2.) Handle according to claim 1, characterized in that the locking plate (37) by peripheral tips (38) claws in the protruding shell edge (43) of the shell unit (21).

3.) Handle according to claim 1 or 2, characterized in that in the shell interior (46) of the shell unit (21) an annular volume reduction piece (35) is inserted, the ring interior after inserting the second insertion unit (31) whose microswitch (31 ) encloses at a radial distance (36).

4.) Handle according to one of claims 1 to 3, characterized in that the pressure actuator (24) of the first shell unit (21) in the shell interior (46) has an axial projection (26) for receiving a resilient plunger (40) which is finished Installation state is aligned with the contact actuator (32) from the microswitch (30).

5.) Handle according to one of claims 1 to 3, characterized in that the pressure actuator (24) of the first shell unit (21) in the shell interior (46) has axially parallel projections (45) which are at a radial distance surround the plunger (40) and / or the microswitch (30) at least in regions like a segment.
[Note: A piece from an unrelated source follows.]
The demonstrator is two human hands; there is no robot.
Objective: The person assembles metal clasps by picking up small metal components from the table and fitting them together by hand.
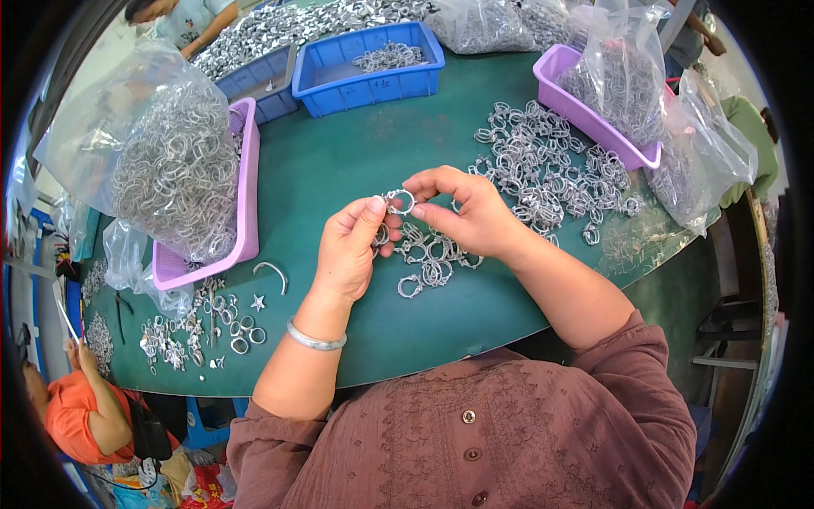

6.) Handle according to one of claims 1 to 5, characterized in that the housing (22) of the first shell unit (21) has pins (44), the position of the arrangement of holes (34) in the insertable therein (33) corresponds to the second insertion unit (31) and / or a hole arrangement pattern (39) in the locking plate (37) which can be placed above it.

7.) Handle according to one of claims 1 to 6, characterized in that for direct securing of the board (33) on the housing (22) of the first shell unit (21) openings are arranged through pins, the pin ends are caulked or welded.